The Nordic countries have the highest incidences of ovarian cancer in the world (around 15 cases per 100,000 women). We have conducted a review of the recent literature with focus on the Nordic countries, on genetic susceptibility to ovarian cancer, and the clinical implications in relation to the BRCAI and BRCA2 genes. One of the strongest risk factors for ovarian cancer is a family history of ovarian and/or early-onset breast cancer. It is thought that germline mutations in BRCA1/2 might be responsible for as much as 10% of all ovarian cancer cases and all families containing either multiple case, site-specific ovarian cancer cases or breast and ovarian cancers together.

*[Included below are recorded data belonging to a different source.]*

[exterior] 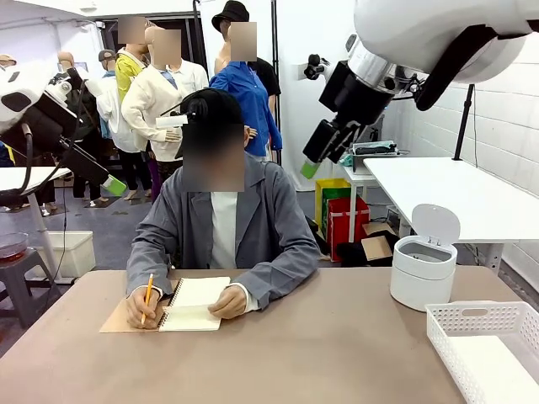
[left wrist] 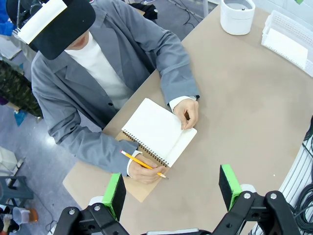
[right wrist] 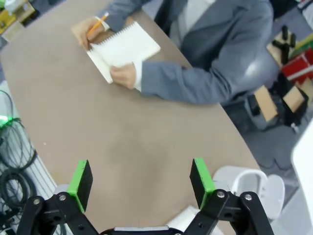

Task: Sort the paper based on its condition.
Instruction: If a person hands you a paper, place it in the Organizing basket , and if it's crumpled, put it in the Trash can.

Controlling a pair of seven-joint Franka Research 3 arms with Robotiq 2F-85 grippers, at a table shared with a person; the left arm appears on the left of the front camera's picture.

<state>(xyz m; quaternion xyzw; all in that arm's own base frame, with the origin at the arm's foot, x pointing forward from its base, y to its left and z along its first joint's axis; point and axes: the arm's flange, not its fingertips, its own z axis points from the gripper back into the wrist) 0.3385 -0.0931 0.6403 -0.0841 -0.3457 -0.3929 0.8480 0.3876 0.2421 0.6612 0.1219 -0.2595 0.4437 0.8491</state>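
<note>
White paper (exterior: pixel 199 293) sat bound in the notebook (exterior: pixel 118 321) under the person's hand (exterior: pixel 227 303). Thin, light, floppy, tearable; I judged a free-edge pinch best. My left gripper (left wrist: pixel 172 186) and right gripper (right wrist: pixel 141 181) hung open, empty.

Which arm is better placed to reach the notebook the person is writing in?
Left, probably. The notebook lies on the robot's left half of the table, and the open left claw looks down straight at it. The open right claw hovers at the other end, near the white bin.
</note>
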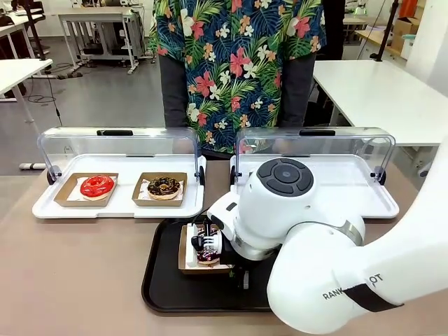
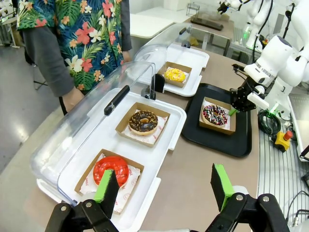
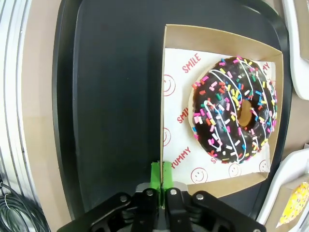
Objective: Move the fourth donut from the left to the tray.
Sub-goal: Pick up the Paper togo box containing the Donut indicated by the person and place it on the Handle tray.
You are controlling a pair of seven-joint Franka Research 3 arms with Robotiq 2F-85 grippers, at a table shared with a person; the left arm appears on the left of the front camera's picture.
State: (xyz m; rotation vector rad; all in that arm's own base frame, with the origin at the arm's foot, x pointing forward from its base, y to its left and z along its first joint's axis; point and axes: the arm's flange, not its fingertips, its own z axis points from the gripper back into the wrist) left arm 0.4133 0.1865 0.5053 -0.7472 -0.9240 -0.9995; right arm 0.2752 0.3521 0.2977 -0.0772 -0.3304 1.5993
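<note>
The left gripper (image 2: 164, 186) waits with its jaws wide apart. The fourth donut (image 3: 235, 110) sits in its holder (image 3: 212, 41) on the tray (image 3: 111, 96) — the right gripper (image 3: 161, 176) pinches the holder's edge. Let go gently — then lift straight up.

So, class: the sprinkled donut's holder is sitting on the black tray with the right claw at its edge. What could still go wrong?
1. The right claw straddles the wall of the cardboard holder; lifting away before the pads clear could drag it.
2. Such a tug might tip the sprinkled chocolate donut onto the black tray.
</note>
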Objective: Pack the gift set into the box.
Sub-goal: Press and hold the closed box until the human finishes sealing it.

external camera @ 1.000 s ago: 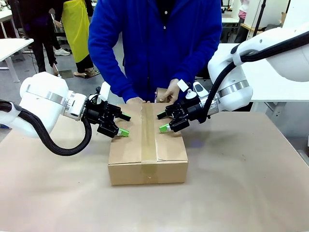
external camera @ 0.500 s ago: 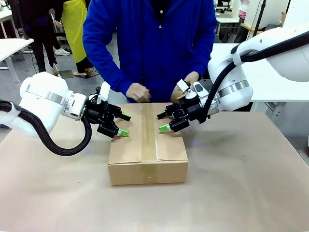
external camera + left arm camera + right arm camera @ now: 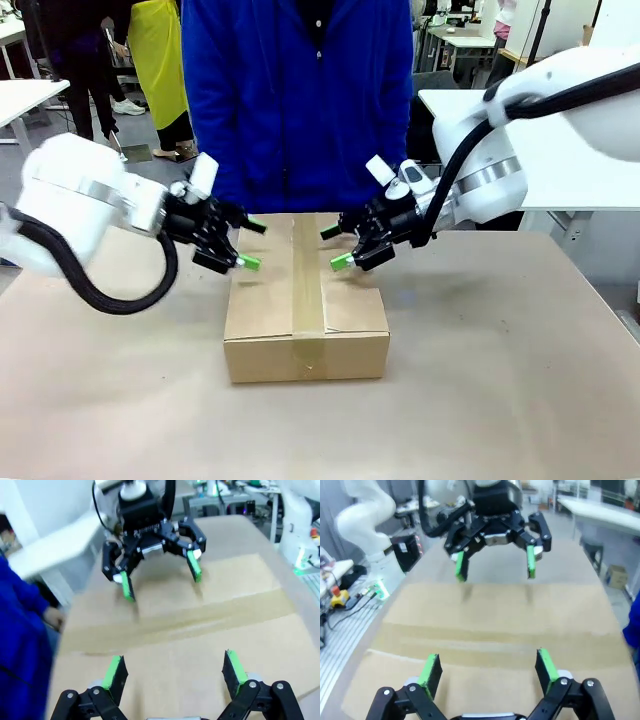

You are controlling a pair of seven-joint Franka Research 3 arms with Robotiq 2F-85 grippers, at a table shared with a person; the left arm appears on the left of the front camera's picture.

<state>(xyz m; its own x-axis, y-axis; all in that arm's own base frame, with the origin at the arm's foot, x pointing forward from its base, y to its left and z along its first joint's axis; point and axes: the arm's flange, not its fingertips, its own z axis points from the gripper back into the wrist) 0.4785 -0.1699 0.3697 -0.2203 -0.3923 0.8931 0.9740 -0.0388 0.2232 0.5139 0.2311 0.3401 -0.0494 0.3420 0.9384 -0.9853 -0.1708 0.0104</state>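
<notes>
Box [image 3: 306,305] between — below — end effectors [image 3: 248,245] [image 3: 337,247]

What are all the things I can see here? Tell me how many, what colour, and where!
Large plain brown corrugated cardboard box: one, brown, middle of the table, flaps shut.
Strip of clear packing tape: one, shiny tan, running down the middle of the box top and over its front.
Table: one, covered in tan brown, under the box.
Person in a blue jacket: one, standing at the far side behind the box.
Left gripper: one, black with green pads, jaws open, over the box's left edge.
Right gripper: one, black with green pads, jaws open, over the box's right half.
</notes>
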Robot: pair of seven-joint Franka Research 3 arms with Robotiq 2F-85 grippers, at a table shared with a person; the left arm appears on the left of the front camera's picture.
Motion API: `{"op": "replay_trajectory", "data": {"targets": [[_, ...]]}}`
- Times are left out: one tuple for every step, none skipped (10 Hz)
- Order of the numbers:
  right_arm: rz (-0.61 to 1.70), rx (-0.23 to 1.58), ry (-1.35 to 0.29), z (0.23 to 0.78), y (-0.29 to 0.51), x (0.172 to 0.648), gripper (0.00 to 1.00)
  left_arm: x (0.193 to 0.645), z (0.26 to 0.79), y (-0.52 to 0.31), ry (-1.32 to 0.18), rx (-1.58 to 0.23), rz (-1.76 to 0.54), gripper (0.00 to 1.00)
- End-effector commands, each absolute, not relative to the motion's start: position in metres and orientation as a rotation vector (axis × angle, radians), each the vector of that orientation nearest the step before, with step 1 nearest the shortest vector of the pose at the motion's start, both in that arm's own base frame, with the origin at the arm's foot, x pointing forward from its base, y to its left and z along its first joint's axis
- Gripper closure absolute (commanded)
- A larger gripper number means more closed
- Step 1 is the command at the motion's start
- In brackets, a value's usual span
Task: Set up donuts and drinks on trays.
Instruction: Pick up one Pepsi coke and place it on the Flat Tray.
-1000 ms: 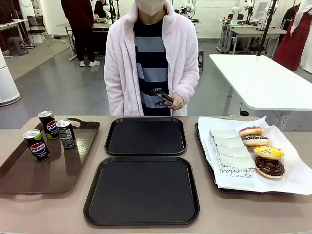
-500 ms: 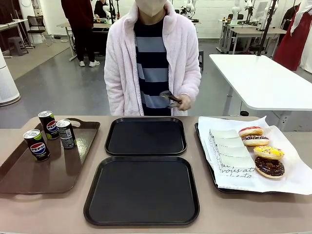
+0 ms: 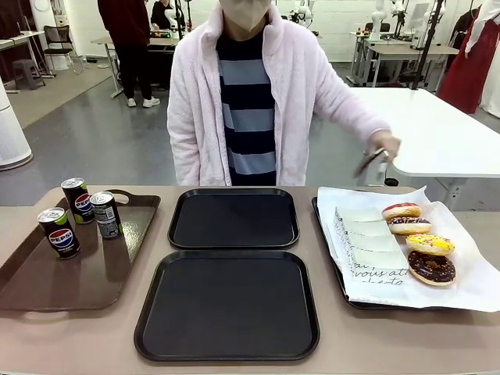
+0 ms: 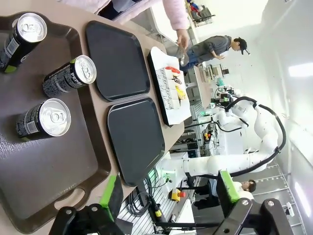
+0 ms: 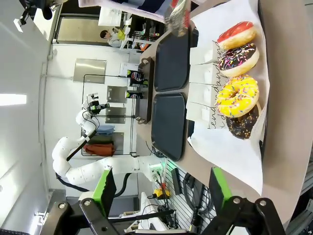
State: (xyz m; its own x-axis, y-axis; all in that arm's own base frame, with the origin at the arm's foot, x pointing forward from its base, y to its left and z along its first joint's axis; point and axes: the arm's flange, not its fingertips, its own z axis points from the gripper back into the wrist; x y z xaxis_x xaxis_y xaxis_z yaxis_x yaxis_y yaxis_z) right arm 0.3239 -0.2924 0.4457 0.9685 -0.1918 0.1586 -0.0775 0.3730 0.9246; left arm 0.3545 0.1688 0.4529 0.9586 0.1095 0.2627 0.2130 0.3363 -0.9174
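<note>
As the person's hand [image 3: 385,145] swings the tongs [image 3: 369,162] out from chest height toward the paper-lined tray [image 3: 469,285], the four donuts [image 3: 409,225] lie untouched on it. Three Pepsi cans [image 3: 105,215] stand on the brown tray [image 3: 47,289]. Both black trays [image 3: 233,220] sit bare on the counter [image 3: 406,340], so serving looks about to begin. The left gripper [image 4: 168,193] and right gripper [image 5: 161,188] hang spread wide, holding nothing.

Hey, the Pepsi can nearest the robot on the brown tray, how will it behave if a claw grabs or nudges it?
The can is slim and tall, so a high nudge would probably tip it, and then it could roll. Its glossy wall may slip in a light grip. The top looks sealed, so it is likely full and heavyish.
</note>
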Motion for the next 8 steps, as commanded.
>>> {"op": "replay_trajectory", "data": {"targets": [[-0.082,1.199,-0.246,0.4454,-0.2925,0.3228,0.00,0.3530,0.4528,0.1686,-0.314,-1.246,-0.073,0.00],[-0.082,1.199,-0.246,0.4454,-0.2925,0.3228,0.00,0.3530,0.4528,0.1686,-0.314,-1.246,-0.073,0.00],[-0.082,1.199,-0.246,0.4454,-0.2925,0.3228,0.00,0.3530,0.4528,0.1686,-0.314,-1.246,-0.073,0.00],[-0.082,1.199,-0.246,0.4454,-0.2925,0.3228,0.00,0.3530,0.4528,0.1686,-0.314,-1.246,-0.073,0.00],[-0.082,1.199,-0.246,0.4454,-0.2925,0.3228,0.00,0.3530,0.4528,0.1686,-0.314,-1.246,-0.073,0.00],[-0.082,1.199,-0.246,0.4454,-0.2925,0.3228,0.00,0.3530,0.4528,0.1686,-0.314,-1.246,-0.073,0.00],[-0.082,1.199,-0.246,0.4454,-0.2925,0.3228,0.00,0.3530,0.4528,0.1686,-0.314,-1.246,-0.073,0.00],[-0.082,1.199,-0.246,0.4454,-0.2925,0.3228,0.00,0.3530,0.4528,0.1686,-0.314,-1.246,-0.073,0.00]]}}
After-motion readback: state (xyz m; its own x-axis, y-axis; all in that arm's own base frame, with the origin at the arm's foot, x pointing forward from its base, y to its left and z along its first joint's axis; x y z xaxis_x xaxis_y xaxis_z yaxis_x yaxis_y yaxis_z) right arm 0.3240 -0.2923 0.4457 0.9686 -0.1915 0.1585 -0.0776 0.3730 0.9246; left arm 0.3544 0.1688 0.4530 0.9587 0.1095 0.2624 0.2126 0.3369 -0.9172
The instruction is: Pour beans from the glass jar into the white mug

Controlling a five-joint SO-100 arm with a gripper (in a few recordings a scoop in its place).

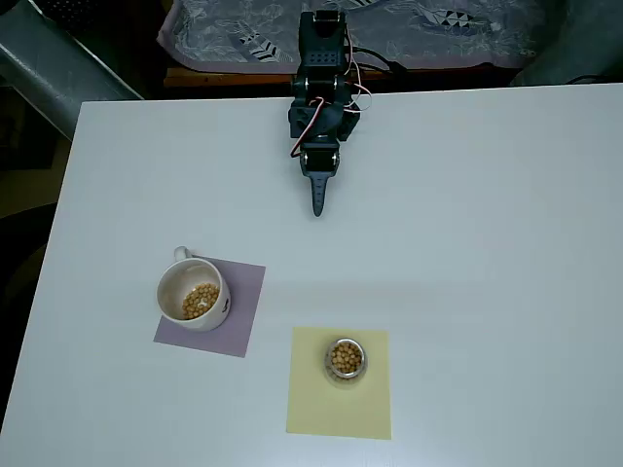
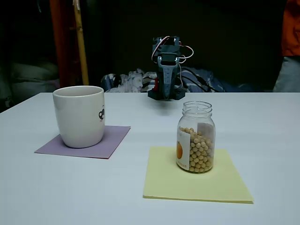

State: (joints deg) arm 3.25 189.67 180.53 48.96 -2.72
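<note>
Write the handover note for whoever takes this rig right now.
End effector: shut, holding nothing, folded near the arm base at the table's far edge.
Glass jar: upright on the yellow sheet, over half full of beans.
White mug: upright on the purple mat; the overhead view shows some beans already inside.
Left: reach, grasp the jar, pour into the mug.

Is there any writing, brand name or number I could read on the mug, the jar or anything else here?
No text can be read.
White mug: a dark mark on its side, partly turned away, unreadable.
Glass jar: a white label with an orange spot; no words legible.
Purple mat and yellow mat: blank.
</note>
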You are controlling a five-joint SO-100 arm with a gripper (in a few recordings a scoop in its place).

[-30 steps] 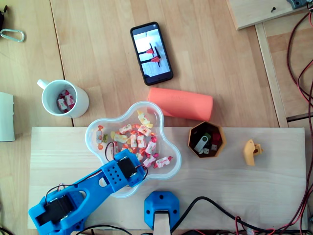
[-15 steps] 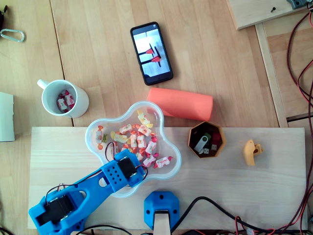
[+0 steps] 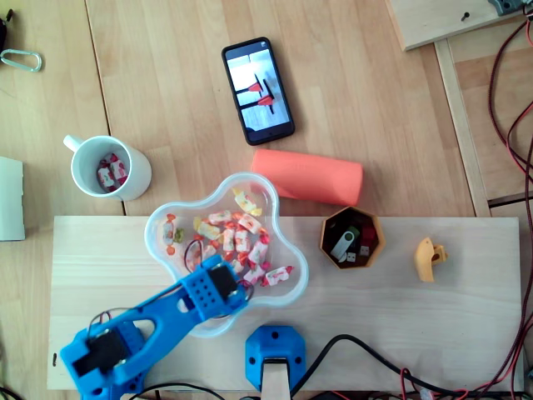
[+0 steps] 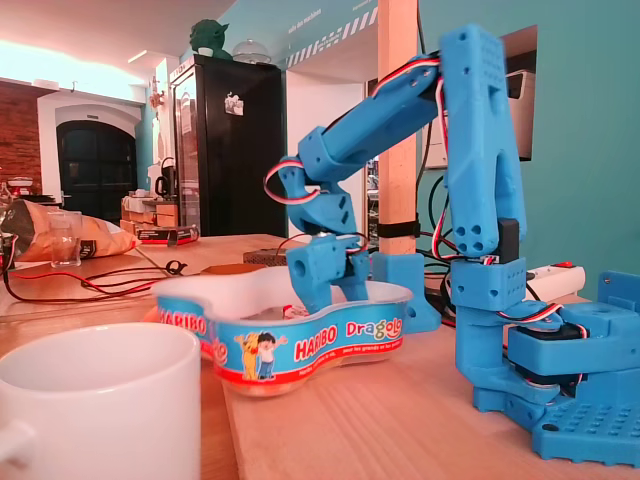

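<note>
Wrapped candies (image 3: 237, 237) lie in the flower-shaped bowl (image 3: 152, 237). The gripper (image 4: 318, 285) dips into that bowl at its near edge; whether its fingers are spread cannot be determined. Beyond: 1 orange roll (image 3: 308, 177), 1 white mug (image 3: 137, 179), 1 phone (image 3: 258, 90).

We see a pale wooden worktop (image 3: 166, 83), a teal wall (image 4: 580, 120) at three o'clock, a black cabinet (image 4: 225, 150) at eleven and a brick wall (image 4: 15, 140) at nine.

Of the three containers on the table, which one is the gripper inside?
The clear wavy tub of sweets: the gripper dips inside its rim, while the white mug and the brown box stand apart.
</note>
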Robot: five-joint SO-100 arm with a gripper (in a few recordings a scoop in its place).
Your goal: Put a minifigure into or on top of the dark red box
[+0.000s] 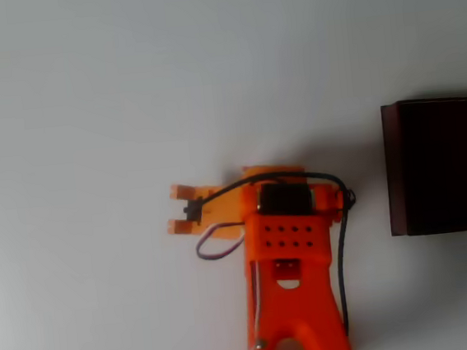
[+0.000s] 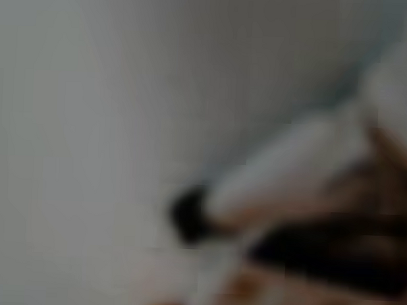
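Reaching up from the bottom edge of the overhead view, the bright orange printed plastic arm ends in a two-pronged orange claw (image 1: 180, 208) that points toward the left of the frame, low over the plain white desk (image 1: 85, 98). Its two prongs stand apart with bare desk showing between them, so the claw reads as open at a moderate width and holding nothing I can see. A thin black cable (image 1: 342, 222) loops down the right side of the arm. Farther off, at the right edge, sits the square dark red box (image 1: 441, 165) with its near-black inside, well apart from the claw and behind its pointing direction. The tiny minifigure I cannot pick out; the wrist view is too blurred to read. Judging by the pose, the claw faces away from the box because it is searching for or approaching the figure.
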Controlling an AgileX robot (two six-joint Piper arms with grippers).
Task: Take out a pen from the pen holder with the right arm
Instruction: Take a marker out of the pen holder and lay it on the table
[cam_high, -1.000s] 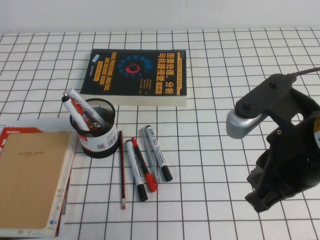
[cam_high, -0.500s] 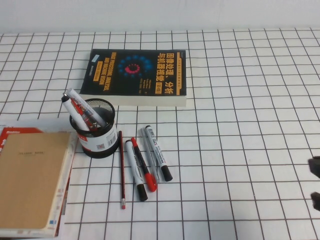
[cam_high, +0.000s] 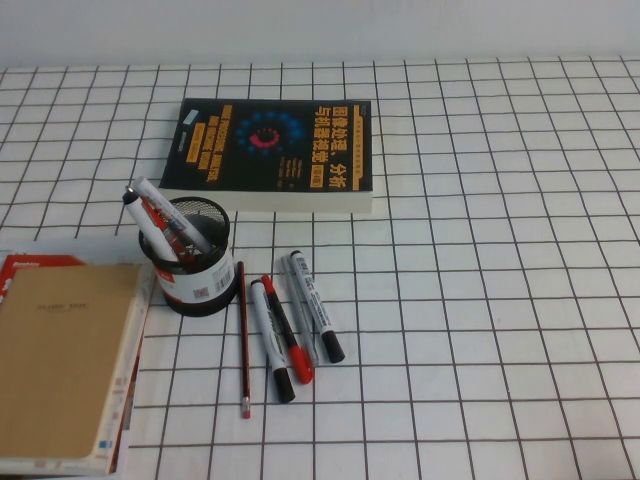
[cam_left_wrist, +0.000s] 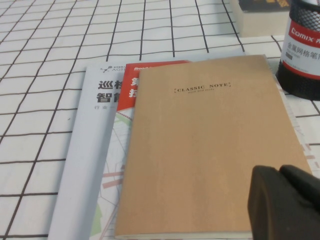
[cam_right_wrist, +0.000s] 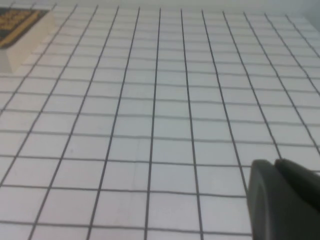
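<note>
Notably, the pen holder (cam_high: 195, 260) lies well left of the clenched right hand (cam_right_wrist: 275, 167), nearer the clenched left hand (cam_left_wrist: 280, 172) above the notebook (cam_left_wrist: 210, 150).

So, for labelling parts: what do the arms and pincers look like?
Only the tips show: the left pincer, over the brown notebook, and the right pincer, over the grid table, are matte black with rounded ends. No cables or markings visible.
</note>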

Data from several international studies suggest that the lifetime risk of ovarian cancer in a BRCA 1 mutation carrier can vary from 18 to 56% and from 14 to 27% in a BRCA2 carrier, depending on the presence/absence of a family history of the disease. Genetic evaluation and testing is used in many countries to identify families with BRCA1/2 mutations. Once a mutation has been identified, genetic counseling and testing can be offered to unaffected family members. Prophylactic oophorectomy in unaffected mutation carriers will eliminate the risk of ovarian cancer, although there is a slight residual risk of peritoneal cancer. During oophorectomy, the Fallopian tube should also be removed. If a woman does not want prophylactic oophorectomy, then tubal ligation or oral contraceptive use can be considered as these have been shown to reduce ovarian cancer risk also in mutation carriers.